**Prompt**.
Where the records below reach the line containing "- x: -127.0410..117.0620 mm", start transcribing, and end with the line containing "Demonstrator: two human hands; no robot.", exactly and with nothing else added.

Records from a dataset:
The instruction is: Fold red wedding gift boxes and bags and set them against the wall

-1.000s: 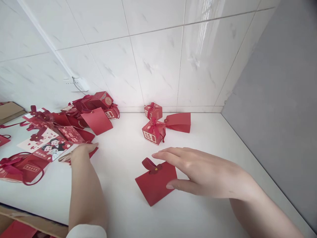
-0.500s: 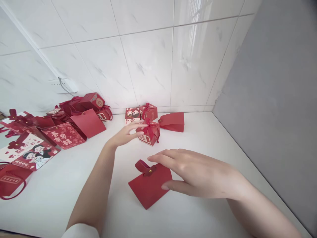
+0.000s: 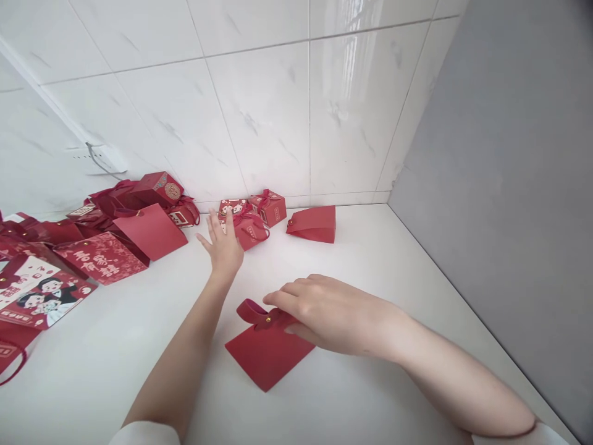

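Observation:
My left hand (image 3: 225, 246) is open with spread fingers, beside a red ribbon-tied gift box (image 3: 252, 232) near the wall. Some of that box is hidden behind my fingers. My right hand (image 3: 324, 312) hovers over the top right part of a red gift bag (image 3: 269, 358), thumb and fingers apart. A loop strap with a flower clasp (image 3: 267, 319) and a gold stud sits on the bag's top edge. My right hand covers the bag's upper right corner.
A heap of red gift bags and boxes (image 3: 152, 228) lies at the left, one bag printed with a cartoon couple (image 3: 49, 293). By the tiled wall stand a small red box (image 3: 269, 208) and a red bag lying down (image 3: 315, 224). A grey panel (image 3: 509, 185) bounds the right side.
My left hand has moved left and spread its fingers; the ribbon-tied box has shifted back and left, turning. My right hand has come closer over the flower-clasp bag. The view has swung slightly right.

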`<act>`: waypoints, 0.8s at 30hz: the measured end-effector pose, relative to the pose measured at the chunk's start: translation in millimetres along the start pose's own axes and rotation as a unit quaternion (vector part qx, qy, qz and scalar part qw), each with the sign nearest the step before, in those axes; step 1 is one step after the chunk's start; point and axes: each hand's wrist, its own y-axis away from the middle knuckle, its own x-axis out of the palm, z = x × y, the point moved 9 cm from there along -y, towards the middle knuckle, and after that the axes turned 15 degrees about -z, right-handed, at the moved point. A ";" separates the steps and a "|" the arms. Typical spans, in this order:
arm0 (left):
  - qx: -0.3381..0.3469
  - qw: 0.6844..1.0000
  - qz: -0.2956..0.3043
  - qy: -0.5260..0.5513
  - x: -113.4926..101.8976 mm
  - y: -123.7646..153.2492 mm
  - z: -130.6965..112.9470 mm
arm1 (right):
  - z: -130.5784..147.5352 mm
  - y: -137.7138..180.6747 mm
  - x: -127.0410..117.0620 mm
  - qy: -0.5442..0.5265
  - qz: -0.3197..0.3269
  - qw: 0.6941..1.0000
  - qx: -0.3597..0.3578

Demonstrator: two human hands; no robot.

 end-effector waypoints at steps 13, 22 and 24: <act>0.033 0.908 0.333 0.253 -80.7 15.2 -81.7 | -56.4 16.6 -36.5 0.069 -0.016 0.984 0.161; 0.201 0.934 0.269 0.125 -115.3 56.3 -149.8 | -81.4 8.4 -47.1 0.110 -0.132 0.961 0.217; 0.194 0.941 0.248 0.124 -112.3 54.8 -149.8 | -76.1 5.2 -49.9 0.097 -0.166 0.962 0.196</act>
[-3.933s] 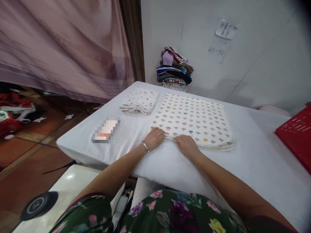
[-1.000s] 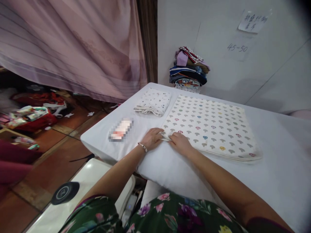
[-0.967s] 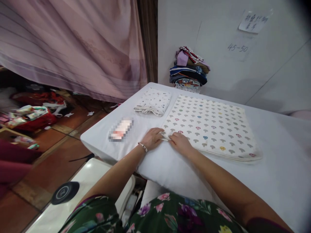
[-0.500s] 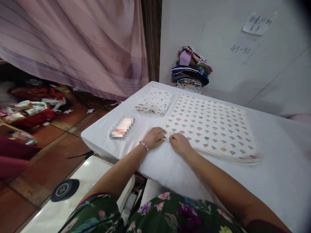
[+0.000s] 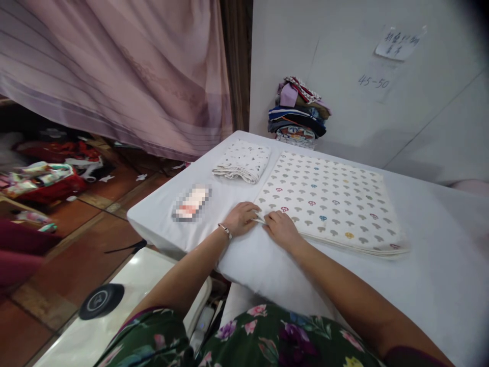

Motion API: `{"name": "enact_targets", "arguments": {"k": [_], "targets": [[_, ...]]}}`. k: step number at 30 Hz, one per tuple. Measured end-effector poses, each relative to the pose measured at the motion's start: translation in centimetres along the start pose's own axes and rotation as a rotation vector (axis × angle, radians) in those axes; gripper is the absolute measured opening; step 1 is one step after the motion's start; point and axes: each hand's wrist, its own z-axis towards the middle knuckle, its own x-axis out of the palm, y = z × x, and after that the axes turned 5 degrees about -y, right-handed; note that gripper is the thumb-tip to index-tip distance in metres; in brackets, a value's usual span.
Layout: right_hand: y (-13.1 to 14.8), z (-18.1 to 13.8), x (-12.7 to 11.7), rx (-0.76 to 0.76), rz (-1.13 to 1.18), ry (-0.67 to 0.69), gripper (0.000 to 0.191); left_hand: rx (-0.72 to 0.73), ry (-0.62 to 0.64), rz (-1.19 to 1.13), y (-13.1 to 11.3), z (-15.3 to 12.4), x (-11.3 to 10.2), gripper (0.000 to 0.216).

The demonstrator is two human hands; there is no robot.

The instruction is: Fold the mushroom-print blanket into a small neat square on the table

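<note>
A folded white cloth with small grey and coloured prints [image 5: 328,199] lies flat on the white-covered table [image 5: 420,285]. Both hands are at its near left corner. My left hand [image 5: 240,218], with a bracelet at the wrist, has its fingers curled on the corner's edge. My right hand [image 5: 280,228] pinches the same corner's layers from the other side. The fingertips of both hands touch the cloth's edge.
A smaller folded patterned cloth [image 5: 242,161] lies at the table's far left. A blurred small packet [image 5: 190,203] sits left of my hands. Stacked folded clothes [image 5: 298,109] stand against the wall. A pink curtain [image 5: 114,76] hangs left; clutter covers the floor there.
Since 3.9 s ago my right hand has slid left along the cloth's near edge and met my left hand at the corner. In the last second the hands hardly moved.
</note>
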Motion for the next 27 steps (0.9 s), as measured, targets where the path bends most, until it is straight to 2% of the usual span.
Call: {"name": "enact_targets", "arguments": {"k": [9, 15, 18, 20, 24, 27], "targets": [[0.1, 0.1, 1.3, 0.014, -0.021, -0.031, 0.02, 0.027, -0.055, -0.028, -0.2, 0.1, 0.2, 0.009], [0.0, 0.1, 1.4, 0.024, 0.038, -0.063, 0.021, -0.058, -0.011, 0.084, -0.2, -0.4, 0.1, 0.021], [0.0, 0.4, 1.6, 0.024, 0.05, -0.069, 0.021, 0.016, 0.019, 0.126, -0.3, -0.4, -0.1, 0.033], [0.1, 0.7, 1.7, 0.029, 0.05, -0.057, 0.021, 0.056, 0.048, 0.15, -0.3, -0.4, -0.2, 0.032], [0.0, 0.3, 0.7, 0.026, 0.071, -0.028, 0.018, 0.053, 0.061, 0.169, -0.1, -0.5, -0.3, 0.027], [-1.1, -1.8, -0.6, 0.019, 0.091, -0.06, 0.028, 0.051, 0.054, 0.176, 0.6, -0.4, -0.2, 0.027]]}}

**Answer below**.
  - x: -127.0410..117.0620 mm
  - qy: -0.5442..0.5265
  - qz: -0.3197..0.3269
  - qw: 0.6941..1.0000
  - qx: -0.3597..0.3578

Demonstrator: two human hands; no robot.

The exercise is complete.